Nesse ano, mais de uma década antes do renomeado Festival de Coachella ter sido inaugurado, a banda dedicou vários dias para explorar os cenários do Vale de Coachella, do Vale da Morte e outros, a sul de Los Angeles, cidade em que viria a filmar o videoclip do maior sucesso do álbum “Where the Streets Have No Name”.
Pois, ao contrário do que se possa pensar, a Joshua Tree solitária que surge nas fotografias que ilustram o álbum, não se situa no PN Joshua Tree.
Terá sido o fotógrafo e realizador Anton Corbijn que nela reparou nas imediações do Zabriskie Point do Vale da Morte. Distante da beira da estrada, a árvore exigiu uma caminhada de quase dez minutos aos U2 e ao fotógrafo.
Proporcionou o imaginário de Faroeste desolado para todo o sempre associado ao álbum e às suas canções.
Apesar da localização remota, fãs incondicionais dos U2 encontram-na amiúde e mantêm o lugar identificado com escritos feitos de pedras e outros tributos.
Um ou outro ainda chegam ao PN Joshua Tree a perguntarem pela famosa árvore.
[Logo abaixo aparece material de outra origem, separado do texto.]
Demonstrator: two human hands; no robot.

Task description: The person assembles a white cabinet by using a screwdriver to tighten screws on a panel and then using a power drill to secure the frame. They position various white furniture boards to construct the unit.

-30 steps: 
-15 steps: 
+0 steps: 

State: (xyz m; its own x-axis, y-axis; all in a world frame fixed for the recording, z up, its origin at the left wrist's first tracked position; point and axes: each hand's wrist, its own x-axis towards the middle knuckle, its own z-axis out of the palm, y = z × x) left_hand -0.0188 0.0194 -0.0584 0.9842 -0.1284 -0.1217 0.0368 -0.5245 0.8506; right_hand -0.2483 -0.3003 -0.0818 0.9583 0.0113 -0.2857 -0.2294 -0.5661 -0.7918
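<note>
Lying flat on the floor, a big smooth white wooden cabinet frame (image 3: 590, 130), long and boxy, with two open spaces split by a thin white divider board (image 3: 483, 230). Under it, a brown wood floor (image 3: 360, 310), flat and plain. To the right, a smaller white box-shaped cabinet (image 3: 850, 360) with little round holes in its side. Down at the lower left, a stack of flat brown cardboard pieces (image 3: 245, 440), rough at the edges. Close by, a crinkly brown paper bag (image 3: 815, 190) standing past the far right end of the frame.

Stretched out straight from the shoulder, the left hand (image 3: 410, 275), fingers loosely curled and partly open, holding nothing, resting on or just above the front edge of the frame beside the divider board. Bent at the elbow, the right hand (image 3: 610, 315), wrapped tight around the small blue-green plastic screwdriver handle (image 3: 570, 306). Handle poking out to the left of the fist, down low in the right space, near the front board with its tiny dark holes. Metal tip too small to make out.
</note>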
Depressa se desiludem.
Universo U2, à parte, abundam no parque Joshua Tree cenários estranhos e inverosímeis que merecem a sua própria adulação.
Continuamos em tal demanda.
Num Jardim de Perigosos Cactos Teddy Bear
De regresso ao início do trilho Barker Dam, com o dia solar prestes a terminar, desviamos para o Wilson Canyon e para uma secção em que o Deserto do Colorado se imiscui no de Mojave.
Ali, uma ladeira vedada por encostas revela-se repleta de cactos Cholla (Cylindropuntia bigelovii), conhecidos, em inglês, por Teddy Bear devido ao seu visual ilusoriamente felpudo.
Caminhamos entre os milhares de exemplares reluzentes, com o dobro do cuidado dedicado às Joshua Trees.
São as próprias autoridades do parque que os sinalizam como “cactos perigosos, proíbem o acesso àquele Cactus Garden a animais de estimação e avisam que são propensos a causar ferimentos.
Bastam uns poucos minutos a por ali cirandarmos para termos que remover algumas das suas folhas espinhosas e agressivas, já agarradas ao calcanhar do calçado e às meias.
Percebemos que o sol se esparramava sobre o horizonte.
Conscientes do quanto costuma colorir o firmamento nublado sobre o deserto, saímos disparados para zonas pejadas de árvores de Josué.
Deixamos o carro, expomo-nos ao vento enregelante e à rispidez do Mojave. Como esperado, o ocaso incendeia e colora as nuvens com uma intensidade incomum.
Vasculhamos entre as Joshua Trees em busca de combinações apelativas.
Sob um firmamento garrido sem igual, deslumbramo-nos com a sua espiritualidade vegetal.